On January 12, 2017, it was announced that the mall would undergo a $4 million renovation in order to look more modern. It included a new fountain, a new central atrium, new stairs, replacement of flooring and ceiling, exterior improvements, and more. The six ad banners on the fountain area were also removed; and the pink elevator in front of the fountain was demolished. The project officially began on January 17, 2017. The interior was originally expected to be completed in November 2017; however it was completed in March 2018 due to delays caused by Hurricane Maria.

In February 2017, the Santander Tower was converted into the T-Mobile Center, following the closure of the former and T-Mobile moving their main headquarters in Puerto Rico from Hato Rey.

In February 2018, the mall started a campaign promoting their then-newly renovated image. A reinauguration ceremony was held in April 2018. The exterior improvements began in August 2017 and were completed in November 2018.

In July 2018, the Caribbean Cinemas location closed for a renovation. The details about the upcoming location were announced in October. It was originally expected to reopen in December 2018, but it actually opened in February 2019. The new location is a Caribbean Cinemas VIP, with reclining seats and a hall sponsored by Alfa Romeo.

In October 2018 the mall started a project called “Muraleo” that added paintings across the mall. The project has been repeated with different editions in October of every year since then.

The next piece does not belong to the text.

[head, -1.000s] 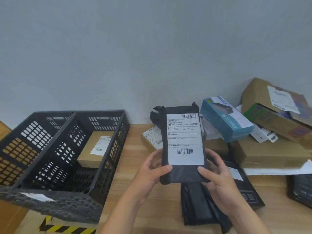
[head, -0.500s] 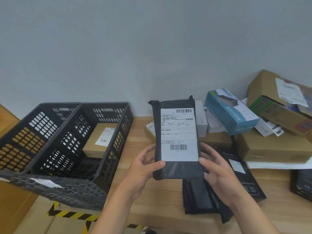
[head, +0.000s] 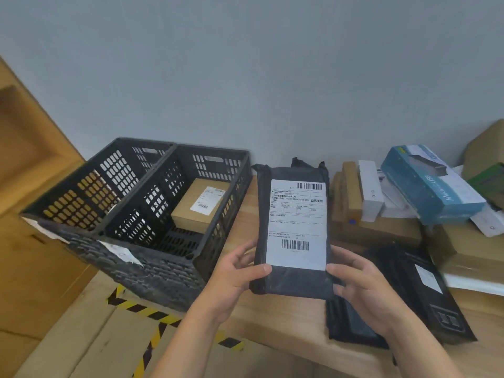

The mall's Kmart store closed in February 2019. On December 5, 2019, it was announced that Kmart's former space would be remodeled into an outdoor shopping area called "The Square at San Patricio Plaza", with an investment of $12 million. Construction was expected to begin in early 2020 and would have been completed in late 2020, but due to the COVID-19 pandemic, this project was postponed for a year. Several enhancements would be made to the Village as well.

On October 20, 2020, it was announced that the mall's Village would undergo an enhancement project and would be made in collaboration with Guaynabo's government.

Construction on “The Square” area officially began in September 2021 after being delayed by a year due to the COVID-19 pandemic, following the former Kmart building's demolition which began in May.

In June 2023, it was announced that construction on the Square area was almost completed and the first tenants would open during the coming months. It was also announced that the area would be renamed "Liberty Square" as Liberty Puerto Rico would be sponsoring it.
It was also announced on June 5, 2023, that a McDonald's would open in the former site of Pizza Hut by the end of 2023 or Spring of 2024. The new location will be the first one in Puerto Rico to be based upon a new prototype design. It officially opened on April 18, 2024.
The chain previously operated in the mall's Food Court from 2006 until the Food Court's remodel in 2012.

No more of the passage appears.